How does input from fusimotor neurons affect the muscle spindle?
Stimulation of the gamma-motor neurons does not cause movement of the joint to which the extrafusal muscles are attached; it only places tension on the central portion of the intrafusal fibers. Therefore, although they are not part of the stretch reflex per se, they set the sensitivity of the muscle to stretch by regulating the tension of the intrafusal fibres; that is, they keep the muscle spindle taut. γ-Motor neurones receive little peripheral afferent input; most of their input is from supraspinal descending pathways such as the reticulospinal and vestibulospinal pathways.

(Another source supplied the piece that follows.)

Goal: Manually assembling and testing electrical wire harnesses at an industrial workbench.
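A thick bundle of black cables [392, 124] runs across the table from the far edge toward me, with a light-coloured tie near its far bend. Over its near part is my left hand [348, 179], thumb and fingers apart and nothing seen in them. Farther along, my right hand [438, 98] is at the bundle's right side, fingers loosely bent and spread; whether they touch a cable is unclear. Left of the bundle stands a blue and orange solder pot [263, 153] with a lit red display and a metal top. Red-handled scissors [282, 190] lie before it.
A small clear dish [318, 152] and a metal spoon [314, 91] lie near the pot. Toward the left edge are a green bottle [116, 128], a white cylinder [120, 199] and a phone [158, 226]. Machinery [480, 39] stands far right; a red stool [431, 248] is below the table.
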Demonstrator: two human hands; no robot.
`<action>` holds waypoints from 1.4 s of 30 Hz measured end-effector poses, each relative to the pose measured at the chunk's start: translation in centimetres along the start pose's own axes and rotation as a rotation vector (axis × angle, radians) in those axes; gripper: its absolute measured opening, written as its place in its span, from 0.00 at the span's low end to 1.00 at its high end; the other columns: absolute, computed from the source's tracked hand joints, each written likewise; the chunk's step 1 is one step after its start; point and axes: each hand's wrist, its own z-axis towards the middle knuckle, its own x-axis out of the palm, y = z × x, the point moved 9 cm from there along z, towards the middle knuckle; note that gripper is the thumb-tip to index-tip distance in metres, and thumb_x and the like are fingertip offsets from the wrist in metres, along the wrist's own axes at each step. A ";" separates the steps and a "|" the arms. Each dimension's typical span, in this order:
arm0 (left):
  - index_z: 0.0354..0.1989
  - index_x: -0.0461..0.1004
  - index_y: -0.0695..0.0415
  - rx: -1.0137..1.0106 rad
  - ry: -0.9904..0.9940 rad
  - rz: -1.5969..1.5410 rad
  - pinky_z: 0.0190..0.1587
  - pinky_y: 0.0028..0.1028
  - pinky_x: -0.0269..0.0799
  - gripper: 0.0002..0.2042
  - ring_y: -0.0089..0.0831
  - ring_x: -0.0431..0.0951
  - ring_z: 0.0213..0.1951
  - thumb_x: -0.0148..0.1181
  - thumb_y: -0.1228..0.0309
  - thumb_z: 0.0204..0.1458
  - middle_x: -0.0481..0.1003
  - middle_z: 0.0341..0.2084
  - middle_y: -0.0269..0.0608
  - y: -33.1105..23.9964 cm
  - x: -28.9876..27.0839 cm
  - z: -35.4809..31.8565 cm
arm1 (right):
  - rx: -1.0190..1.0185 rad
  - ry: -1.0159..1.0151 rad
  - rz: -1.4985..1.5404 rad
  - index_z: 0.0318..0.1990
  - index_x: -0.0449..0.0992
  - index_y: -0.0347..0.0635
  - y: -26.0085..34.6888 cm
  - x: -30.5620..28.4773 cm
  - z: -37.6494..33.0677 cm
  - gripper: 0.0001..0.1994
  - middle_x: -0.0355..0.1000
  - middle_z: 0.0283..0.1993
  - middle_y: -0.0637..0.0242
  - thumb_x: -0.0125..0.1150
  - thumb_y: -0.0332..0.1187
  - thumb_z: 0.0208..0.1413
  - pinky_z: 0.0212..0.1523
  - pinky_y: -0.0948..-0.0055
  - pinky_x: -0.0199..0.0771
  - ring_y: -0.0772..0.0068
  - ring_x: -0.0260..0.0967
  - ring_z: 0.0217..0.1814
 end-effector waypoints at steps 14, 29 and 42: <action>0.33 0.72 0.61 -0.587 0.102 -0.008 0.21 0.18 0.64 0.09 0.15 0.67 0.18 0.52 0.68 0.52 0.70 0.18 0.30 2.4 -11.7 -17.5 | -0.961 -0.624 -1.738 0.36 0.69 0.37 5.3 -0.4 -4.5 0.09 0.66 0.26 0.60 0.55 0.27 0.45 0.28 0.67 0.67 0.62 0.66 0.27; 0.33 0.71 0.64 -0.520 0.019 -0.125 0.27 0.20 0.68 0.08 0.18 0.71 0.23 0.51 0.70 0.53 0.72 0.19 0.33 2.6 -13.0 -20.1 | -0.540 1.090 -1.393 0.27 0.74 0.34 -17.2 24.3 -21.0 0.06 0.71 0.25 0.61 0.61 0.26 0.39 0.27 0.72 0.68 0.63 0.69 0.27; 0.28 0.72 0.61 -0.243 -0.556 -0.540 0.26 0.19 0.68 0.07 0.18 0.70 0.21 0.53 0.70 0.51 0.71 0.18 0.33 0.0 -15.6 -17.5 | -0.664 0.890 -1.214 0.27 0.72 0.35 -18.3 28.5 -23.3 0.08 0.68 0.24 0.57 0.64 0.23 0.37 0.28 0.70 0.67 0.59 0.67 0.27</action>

Appreciating the relationship between the extrafusal and intrafusal fibres is important in understanding motor function. As the extrafusal fibres of the muscle contract, the stretch on the muscle spindles is reduced, and sensory information from the muscle spindles would stop unless the muscle spindles themselves also shortened. During intentional activity, at the same time as the α-motor neurones fire to produce shortening of the extrafusal fibres, the γ-motor neurones are stimulated to shorten the intrafusal fibres. This α–γ co-activation ensures that the muscle spindle is shortened at the same rate as the muscle and the sensitivity of the muscle spindles is maintained despite the shortening of the muscle.
What is the function of the Golgi tendon organ?
Golgi tendon organs are proprioceptors in tendons that activate when the musculotendinous unit is stretched. The afferent signal activates inhibitory interneurons in the spinal cord, which synapse with and inhibit a motor neuron for the same muscle. The effect is minimal at low forces, but reflexive inhibition causes the muscle to relax when an extremely heavy load is placed on the muscle.
What is the difference between afferent and efferent pathways, and how does that change between the CNS and PNS?
Within the central nervous system, afferent pathways lead toward the brain, while efferent pathways exit the brain. Within the peripheral nervous system, afferent pathways provide sensory information, while efferent pathways are the axons of motor neurons.